(Records drawn from a dataset)

+++

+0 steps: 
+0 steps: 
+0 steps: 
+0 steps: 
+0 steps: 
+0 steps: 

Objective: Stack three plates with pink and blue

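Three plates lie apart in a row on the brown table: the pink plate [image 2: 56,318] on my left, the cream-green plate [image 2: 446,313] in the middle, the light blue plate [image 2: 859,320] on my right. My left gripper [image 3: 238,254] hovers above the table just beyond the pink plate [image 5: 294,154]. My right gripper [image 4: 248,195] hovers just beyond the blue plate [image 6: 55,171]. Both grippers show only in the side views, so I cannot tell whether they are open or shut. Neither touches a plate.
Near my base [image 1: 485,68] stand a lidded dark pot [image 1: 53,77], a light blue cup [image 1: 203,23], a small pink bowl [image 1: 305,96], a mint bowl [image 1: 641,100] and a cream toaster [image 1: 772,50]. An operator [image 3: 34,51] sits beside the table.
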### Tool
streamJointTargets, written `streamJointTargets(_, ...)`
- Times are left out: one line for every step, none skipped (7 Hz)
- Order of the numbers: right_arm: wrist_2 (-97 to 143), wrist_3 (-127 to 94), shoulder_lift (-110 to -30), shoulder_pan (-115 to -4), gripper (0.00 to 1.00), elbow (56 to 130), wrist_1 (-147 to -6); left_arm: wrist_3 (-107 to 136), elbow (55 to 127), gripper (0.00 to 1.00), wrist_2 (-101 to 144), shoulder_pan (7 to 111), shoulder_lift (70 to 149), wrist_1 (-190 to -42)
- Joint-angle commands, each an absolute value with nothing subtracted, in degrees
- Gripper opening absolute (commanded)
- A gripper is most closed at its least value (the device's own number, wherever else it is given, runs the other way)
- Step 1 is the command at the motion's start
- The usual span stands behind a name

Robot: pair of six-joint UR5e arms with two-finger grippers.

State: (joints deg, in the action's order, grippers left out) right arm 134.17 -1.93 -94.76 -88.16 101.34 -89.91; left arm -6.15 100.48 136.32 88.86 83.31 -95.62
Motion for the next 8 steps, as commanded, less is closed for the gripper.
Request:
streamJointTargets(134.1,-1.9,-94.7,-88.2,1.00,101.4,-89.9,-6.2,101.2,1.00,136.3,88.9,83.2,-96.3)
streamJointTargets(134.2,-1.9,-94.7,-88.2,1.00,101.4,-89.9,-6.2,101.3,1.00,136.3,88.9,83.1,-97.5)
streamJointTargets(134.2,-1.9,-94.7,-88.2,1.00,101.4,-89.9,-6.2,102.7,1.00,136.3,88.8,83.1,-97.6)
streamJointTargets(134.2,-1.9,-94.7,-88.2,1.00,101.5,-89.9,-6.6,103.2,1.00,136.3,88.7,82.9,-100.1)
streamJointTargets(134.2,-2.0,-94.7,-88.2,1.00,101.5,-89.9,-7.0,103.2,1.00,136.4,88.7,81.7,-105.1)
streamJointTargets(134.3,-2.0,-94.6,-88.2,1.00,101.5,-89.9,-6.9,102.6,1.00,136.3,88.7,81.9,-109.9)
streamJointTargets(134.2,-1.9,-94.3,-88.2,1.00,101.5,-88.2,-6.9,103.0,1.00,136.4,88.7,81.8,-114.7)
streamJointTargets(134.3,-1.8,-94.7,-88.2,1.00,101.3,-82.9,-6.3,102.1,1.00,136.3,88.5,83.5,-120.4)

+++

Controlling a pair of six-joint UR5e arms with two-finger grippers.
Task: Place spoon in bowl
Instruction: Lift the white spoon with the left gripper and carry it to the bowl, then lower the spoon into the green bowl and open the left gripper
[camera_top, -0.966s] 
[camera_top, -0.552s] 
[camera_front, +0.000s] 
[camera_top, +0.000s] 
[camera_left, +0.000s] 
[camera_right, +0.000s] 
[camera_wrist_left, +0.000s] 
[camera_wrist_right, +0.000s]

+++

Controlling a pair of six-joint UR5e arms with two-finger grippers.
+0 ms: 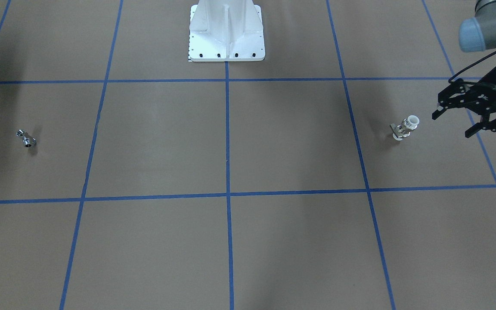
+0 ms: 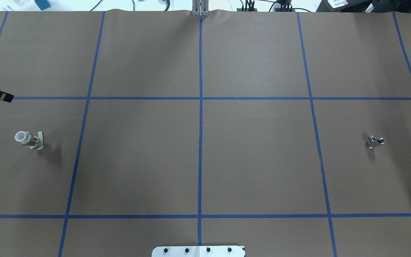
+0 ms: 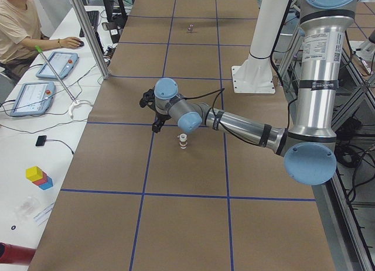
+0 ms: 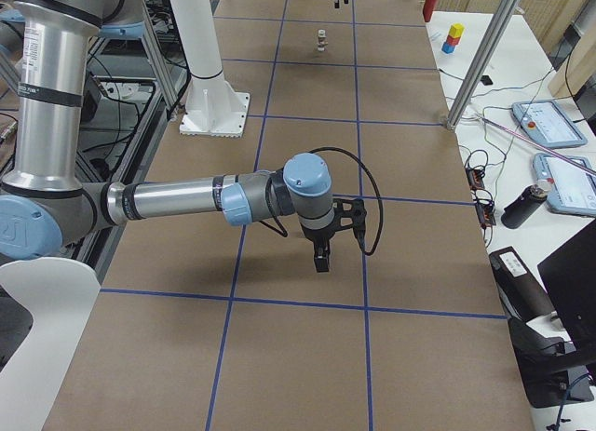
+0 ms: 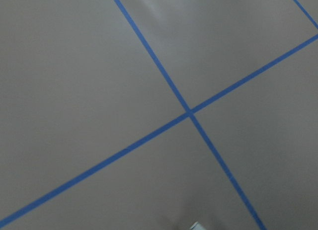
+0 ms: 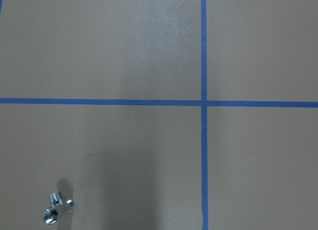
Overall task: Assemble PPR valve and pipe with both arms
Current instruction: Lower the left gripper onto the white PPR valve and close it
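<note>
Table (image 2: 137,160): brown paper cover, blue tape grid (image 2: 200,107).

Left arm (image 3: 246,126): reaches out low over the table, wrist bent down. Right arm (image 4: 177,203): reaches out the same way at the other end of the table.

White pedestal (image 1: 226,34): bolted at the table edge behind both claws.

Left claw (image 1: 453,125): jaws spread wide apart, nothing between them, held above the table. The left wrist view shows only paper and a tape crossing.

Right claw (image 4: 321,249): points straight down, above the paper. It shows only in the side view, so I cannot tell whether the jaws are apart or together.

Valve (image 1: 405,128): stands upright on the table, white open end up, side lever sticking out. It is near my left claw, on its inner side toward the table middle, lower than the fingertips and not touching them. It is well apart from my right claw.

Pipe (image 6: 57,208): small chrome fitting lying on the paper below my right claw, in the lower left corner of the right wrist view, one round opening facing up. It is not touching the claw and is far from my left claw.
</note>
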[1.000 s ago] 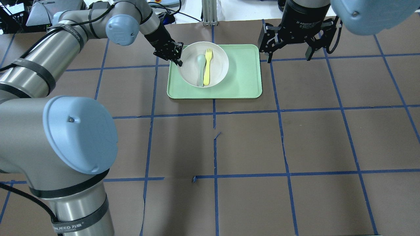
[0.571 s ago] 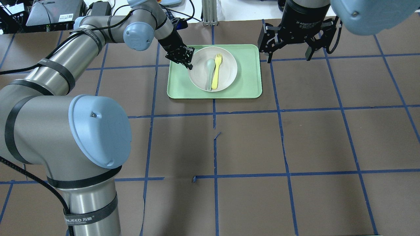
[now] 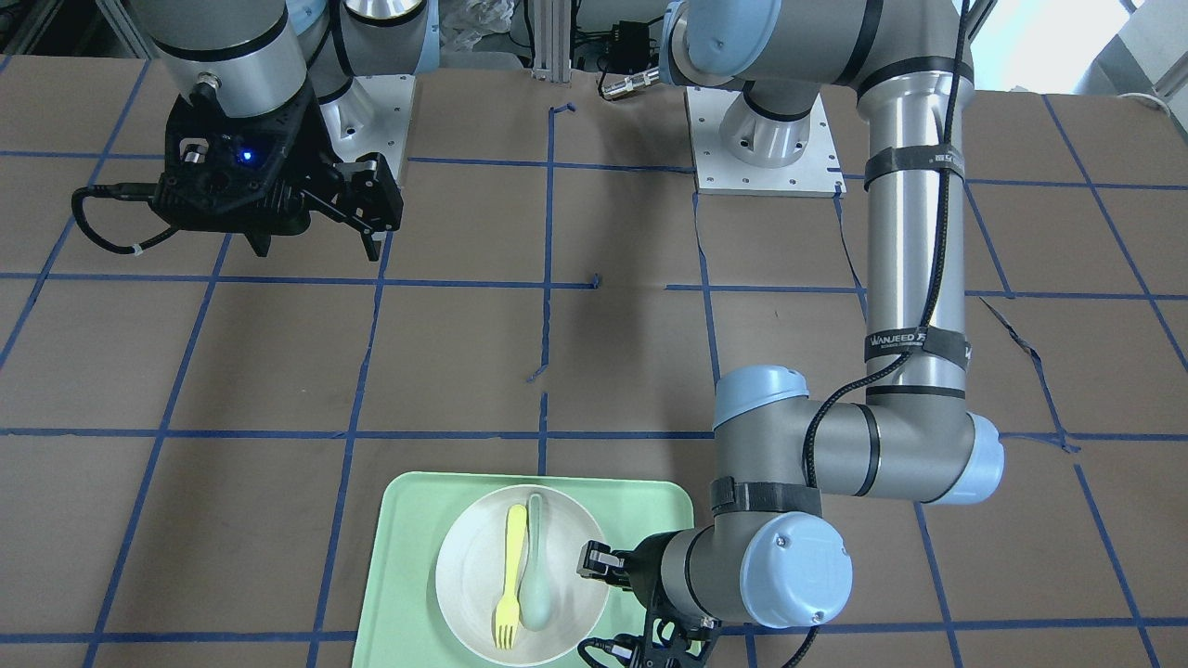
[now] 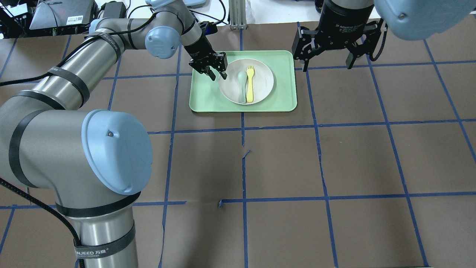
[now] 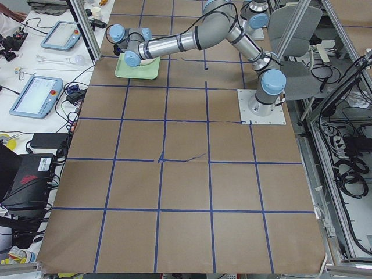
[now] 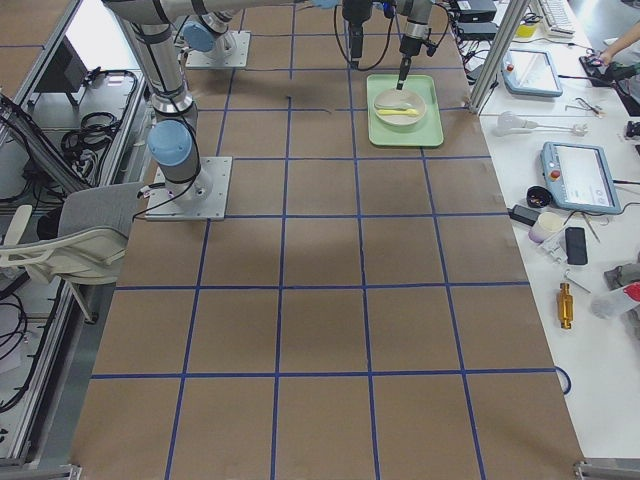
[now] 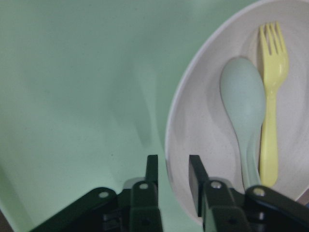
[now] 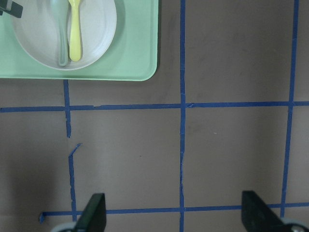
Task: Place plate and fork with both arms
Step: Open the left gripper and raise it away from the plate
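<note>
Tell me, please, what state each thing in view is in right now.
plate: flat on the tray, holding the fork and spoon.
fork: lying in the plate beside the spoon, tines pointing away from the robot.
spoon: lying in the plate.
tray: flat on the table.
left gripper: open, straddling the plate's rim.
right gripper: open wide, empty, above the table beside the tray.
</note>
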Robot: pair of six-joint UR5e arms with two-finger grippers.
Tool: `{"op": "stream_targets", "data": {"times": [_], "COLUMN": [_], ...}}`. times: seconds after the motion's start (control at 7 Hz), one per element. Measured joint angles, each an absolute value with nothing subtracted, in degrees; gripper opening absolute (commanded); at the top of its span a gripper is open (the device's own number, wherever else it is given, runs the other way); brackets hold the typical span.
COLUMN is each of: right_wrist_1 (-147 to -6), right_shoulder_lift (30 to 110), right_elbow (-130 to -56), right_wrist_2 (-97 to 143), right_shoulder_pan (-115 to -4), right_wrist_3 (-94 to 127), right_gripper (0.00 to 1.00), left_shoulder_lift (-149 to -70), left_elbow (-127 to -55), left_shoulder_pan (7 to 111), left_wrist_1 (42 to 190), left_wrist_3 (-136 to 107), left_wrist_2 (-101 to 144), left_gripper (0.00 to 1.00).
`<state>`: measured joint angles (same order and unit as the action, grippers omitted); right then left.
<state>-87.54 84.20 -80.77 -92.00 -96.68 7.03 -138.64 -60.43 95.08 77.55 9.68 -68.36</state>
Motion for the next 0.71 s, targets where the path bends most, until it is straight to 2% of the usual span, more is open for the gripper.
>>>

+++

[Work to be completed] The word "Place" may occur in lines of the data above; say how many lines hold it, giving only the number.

[Answer section] 2